A number of parties continue to oppose this and believe the utility should not be permitted to provide the customer a budget bill for utility charges while the customer is with a supplier. Under this scenario, only the supplier will provide a budget bill for utility charges.

Supplier use of customer deposit

Proposed regulations do not obligate a supplier to apply a deposit held by a supplier to utility charges because the utility is permitted to hold a deposit for distribution charges while the customer is with the supplier. Additionally, there are no standard business requirements for when a supplier may use a customer’s deposit.

One utility currently believes the supplier should be required to apply the deposit held to utility charges before returning utility arrears to the utility.

Customer Ineligibility notices

Since the Commission ruled that a customer can be considered ineligible for SCB, Staff proposed that it be mandatory that a customer receive a notice of ineligibility from a supplier.

Some suppliers want to continue to follow today's current business practice that a supplier is not obligated to inform a customer if the enrollment with a supplier fails.

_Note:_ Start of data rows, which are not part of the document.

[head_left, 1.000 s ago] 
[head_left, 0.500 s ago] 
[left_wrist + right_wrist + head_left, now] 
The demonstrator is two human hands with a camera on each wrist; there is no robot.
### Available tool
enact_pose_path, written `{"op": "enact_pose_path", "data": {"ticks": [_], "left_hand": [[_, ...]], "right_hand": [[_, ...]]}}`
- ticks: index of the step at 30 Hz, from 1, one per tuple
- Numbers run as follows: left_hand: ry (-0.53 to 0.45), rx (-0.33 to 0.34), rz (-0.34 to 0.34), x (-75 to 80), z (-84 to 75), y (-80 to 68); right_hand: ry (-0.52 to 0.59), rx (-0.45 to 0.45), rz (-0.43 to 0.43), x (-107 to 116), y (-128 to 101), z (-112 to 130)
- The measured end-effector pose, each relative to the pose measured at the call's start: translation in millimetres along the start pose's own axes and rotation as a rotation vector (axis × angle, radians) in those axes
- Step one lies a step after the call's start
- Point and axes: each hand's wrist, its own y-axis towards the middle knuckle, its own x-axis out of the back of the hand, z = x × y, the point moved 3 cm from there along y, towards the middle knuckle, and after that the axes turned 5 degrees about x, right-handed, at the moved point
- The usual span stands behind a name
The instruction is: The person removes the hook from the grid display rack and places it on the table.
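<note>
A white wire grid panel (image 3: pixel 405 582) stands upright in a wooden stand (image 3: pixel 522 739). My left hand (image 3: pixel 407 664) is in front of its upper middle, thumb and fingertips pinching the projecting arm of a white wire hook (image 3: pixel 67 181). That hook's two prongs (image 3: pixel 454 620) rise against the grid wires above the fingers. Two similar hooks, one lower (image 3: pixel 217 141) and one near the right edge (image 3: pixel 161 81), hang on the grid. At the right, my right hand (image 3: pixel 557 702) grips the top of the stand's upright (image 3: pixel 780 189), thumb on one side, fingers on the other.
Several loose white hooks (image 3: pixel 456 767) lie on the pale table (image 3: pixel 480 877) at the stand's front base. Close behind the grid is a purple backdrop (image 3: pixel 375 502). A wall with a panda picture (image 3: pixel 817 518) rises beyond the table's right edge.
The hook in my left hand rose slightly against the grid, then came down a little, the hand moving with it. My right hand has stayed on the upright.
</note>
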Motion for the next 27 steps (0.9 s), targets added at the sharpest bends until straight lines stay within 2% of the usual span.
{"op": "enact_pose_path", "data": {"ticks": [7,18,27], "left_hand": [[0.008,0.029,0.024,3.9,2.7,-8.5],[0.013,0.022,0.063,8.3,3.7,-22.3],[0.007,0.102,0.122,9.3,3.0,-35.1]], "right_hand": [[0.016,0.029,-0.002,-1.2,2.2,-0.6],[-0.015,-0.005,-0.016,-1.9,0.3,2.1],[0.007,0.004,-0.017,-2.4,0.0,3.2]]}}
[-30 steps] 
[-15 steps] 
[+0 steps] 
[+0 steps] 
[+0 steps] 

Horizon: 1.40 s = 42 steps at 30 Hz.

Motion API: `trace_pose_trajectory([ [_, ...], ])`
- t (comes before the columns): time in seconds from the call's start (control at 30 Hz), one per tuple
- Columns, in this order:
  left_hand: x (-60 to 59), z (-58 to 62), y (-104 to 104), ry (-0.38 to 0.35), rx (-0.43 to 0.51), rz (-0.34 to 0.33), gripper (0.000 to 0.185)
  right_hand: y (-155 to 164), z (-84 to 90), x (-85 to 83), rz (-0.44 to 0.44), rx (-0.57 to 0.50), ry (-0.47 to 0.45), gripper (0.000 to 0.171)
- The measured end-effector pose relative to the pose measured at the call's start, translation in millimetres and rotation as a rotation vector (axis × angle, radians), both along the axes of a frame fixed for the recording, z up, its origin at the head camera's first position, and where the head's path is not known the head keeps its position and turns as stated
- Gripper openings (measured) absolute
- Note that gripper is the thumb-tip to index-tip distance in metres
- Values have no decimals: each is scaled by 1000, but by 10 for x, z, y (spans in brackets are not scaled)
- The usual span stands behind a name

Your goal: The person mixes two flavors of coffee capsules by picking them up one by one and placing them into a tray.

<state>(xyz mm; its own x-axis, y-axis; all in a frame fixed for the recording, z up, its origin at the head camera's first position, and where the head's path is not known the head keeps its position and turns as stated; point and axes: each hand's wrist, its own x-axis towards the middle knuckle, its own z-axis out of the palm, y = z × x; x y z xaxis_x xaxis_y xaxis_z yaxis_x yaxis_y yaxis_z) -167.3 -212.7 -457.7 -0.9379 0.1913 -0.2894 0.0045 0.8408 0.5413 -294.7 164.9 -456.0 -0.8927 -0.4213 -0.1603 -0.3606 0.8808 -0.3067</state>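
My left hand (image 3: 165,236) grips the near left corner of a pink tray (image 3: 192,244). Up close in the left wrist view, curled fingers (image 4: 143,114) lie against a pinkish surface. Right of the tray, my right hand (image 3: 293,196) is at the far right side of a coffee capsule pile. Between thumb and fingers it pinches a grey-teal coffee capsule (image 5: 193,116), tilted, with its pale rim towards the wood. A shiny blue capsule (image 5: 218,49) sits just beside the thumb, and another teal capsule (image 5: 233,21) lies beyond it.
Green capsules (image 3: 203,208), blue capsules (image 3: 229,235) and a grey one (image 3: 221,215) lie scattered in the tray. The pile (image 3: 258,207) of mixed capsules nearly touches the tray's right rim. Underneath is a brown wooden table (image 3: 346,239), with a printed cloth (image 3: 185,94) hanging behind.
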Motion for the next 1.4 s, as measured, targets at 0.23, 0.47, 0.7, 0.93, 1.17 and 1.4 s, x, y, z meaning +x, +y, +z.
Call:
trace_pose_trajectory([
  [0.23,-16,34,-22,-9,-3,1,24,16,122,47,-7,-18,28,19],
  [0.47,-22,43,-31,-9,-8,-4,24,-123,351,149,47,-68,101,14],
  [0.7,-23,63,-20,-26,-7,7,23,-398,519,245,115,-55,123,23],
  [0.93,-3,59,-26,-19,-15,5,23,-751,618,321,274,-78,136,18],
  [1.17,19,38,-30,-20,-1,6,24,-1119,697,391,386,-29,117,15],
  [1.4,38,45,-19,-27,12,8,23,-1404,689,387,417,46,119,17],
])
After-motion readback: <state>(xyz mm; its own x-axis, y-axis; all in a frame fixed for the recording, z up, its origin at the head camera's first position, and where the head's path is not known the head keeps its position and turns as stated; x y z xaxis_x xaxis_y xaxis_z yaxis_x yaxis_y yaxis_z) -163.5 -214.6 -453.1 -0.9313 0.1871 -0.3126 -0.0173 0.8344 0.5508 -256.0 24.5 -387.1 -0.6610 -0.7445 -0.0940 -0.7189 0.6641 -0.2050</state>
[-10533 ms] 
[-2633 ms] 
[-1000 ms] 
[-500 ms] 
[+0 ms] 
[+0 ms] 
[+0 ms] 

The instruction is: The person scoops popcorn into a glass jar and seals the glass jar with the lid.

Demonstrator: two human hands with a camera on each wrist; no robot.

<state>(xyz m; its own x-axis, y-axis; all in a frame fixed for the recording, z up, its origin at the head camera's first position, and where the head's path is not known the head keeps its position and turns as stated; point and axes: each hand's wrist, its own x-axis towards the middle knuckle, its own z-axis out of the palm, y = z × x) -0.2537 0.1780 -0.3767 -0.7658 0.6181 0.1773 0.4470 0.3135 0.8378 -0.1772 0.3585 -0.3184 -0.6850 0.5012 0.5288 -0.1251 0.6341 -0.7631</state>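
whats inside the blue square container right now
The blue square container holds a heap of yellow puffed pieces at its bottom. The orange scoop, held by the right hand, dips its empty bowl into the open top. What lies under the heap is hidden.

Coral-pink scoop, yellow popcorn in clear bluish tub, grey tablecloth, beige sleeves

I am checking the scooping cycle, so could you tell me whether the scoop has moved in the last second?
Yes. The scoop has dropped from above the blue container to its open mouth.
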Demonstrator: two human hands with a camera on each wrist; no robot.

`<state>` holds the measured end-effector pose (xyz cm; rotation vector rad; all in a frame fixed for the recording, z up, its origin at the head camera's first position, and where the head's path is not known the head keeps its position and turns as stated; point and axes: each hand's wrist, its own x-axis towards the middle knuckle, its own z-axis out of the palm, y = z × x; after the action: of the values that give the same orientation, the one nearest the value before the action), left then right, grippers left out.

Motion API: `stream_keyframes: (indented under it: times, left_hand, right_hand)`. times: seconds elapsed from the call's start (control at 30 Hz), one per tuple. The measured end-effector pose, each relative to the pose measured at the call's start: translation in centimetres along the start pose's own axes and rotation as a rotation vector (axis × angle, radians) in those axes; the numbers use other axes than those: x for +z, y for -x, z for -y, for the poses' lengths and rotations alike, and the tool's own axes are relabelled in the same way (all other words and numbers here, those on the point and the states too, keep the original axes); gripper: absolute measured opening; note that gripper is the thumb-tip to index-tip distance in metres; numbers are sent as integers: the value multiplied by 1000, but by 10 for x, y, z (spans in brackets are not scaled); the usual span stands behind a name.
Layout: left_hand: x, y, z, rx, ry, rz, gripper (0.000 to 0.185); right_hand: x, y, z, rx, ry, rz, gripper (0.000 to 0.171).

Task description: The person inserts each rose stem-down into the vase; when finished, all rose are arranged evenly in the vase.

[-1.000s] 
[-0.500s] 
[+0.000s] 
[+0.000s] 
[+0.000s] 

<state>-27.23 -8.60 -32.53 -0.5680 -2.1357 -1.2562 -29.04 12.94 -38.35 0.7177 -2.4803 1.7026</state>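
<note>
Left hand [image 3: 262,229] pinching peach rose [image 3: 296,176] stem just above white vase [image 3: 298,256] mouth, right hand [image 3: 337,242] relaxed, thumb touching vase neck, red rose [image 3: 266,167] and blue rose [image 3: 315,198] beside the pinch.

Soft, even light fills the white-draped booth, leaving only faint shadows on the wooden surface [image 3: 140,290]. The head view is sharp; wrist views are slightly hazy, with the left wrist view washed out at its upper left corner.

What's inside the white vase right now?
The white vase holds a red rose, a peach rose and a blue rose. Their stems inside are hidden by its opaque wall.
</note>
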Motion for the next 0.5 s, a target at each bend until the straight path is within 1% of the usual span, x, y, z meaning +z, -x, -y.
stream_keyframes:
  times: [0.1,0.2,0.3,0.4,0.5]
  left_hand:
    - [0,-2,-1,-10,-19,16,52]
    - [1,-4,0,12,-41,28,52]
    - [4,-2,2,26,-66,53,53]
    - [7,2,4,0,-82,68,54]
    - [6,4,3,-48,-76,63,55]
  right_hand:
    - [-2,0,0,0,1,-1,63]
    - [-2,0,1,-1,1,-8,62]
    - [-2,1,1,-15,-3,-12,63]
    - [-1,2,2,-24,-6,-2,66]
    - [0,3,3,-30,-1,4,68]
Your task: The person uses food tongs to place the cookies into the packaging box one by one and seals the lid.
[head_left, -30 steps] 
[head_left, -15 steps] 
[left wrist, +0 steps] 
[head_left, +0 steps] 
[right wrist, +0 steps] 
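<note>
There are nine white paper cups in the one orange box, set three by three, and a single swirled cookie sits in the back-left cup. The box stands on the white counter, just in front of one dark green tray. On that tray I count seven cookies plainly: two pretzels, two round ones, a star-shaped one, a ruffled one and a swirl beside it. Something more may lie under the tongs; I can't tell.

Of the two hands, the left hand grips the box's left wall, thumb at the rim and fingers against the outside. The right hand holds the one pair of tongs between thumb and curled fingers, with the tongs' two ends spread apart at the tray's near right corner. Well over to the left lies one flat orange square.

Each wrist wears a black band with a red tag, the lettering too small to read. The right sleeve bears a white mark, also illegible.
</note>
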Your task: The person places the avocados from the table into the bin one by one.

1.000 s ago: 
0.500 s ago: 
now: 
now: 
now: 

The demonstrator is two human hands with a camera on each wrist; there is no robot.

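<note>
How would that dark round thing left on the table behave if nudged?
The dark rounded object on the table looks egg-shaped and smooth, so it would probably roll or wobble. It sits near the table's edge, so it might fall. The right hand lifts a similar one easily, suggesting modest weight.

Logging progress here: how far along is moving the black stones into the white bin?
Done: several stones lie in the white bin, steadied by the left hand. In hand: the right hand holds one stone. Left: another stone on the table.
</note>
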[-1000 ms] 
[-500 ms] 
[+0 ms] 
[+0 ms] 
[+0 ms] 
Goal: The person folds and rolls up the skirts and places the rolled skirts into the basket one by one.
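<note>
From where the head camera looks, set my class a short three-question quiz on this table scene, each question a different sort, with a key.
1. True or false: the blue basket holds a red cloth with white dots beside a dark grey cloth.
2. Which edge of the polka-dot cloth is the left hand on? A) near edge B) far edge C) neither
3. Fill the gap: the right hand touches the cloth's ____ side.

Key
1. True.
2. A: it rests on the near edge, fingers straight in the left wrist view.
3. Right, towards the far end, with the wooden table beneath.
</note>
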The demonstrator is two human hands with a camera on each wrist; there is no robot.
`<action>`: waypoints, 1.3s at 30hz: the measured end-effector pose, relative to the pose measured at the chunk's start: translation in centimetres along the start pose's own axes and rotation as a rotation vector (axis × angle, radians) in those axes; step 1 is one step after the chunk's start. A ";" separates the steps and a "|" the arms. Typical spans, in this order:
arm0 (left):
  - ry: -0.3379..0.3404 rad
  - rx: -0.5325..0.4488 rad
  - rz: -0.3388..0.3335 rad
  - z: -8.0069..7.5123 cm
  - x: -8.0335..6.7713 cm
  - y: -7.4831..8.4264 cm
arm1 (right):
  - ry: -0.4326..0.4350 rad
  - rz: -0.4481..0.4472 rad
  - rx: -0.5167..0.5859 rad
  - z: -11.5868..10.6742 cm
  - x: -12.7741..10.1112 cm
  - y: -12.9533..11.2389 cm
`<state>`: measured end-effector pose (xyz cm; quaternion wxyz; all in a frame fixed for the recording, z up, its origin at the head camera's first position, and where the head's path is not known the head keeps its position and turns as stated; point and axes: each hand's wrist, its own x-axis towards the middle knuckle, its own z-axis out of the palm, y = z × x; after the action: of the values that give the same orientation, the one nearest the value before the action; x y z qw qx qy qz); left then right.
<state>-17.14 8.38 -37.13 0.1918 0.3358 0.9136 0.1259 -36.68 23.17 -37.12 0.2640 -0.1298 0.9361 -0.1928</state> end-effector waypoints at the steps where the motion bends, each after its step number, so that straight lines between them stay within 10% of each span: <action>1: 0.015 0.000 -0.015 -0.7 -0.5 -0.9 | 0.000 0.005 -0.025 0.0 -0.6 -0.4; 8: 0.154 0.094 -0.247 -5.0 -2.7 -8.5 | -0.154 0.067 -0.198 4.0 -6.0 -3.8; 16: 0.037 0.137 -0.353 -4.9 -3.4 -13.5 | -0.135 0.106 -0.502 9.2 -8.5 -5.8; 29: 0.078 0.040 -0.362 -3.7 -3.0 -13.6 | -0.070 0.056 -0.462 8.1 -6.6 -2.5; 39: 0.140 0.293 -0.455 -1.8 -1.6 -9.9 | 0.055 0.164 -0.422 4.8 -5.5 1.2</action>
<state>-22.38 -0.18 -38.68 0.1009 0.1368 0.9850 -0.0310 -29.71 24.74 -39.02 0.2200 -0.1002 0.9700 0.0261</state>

Other unresolved topics include: call center metrics, whether evergreen contracts should be sent separately from the bill, confidentiality of supplier applications, and caps on late fees.

Staff also provided updates on certain specific requests from Commissioners.

Commissioner Linton requested regulations that indicate a customer should contact a supplier with questions prior to the utility. After considering this request, Staff recommends that this concept be included in the Customer Education Material, such as the customer rights pamphlet rather than in regulation. If a utility receives a call from an SCB customer that requires utility attention, it would be appropriate for the utility to assist at that time. Staff is concerned that such a regulation could have the inadvertent effect of causing the utility to send a customer to a supplier for utility questions.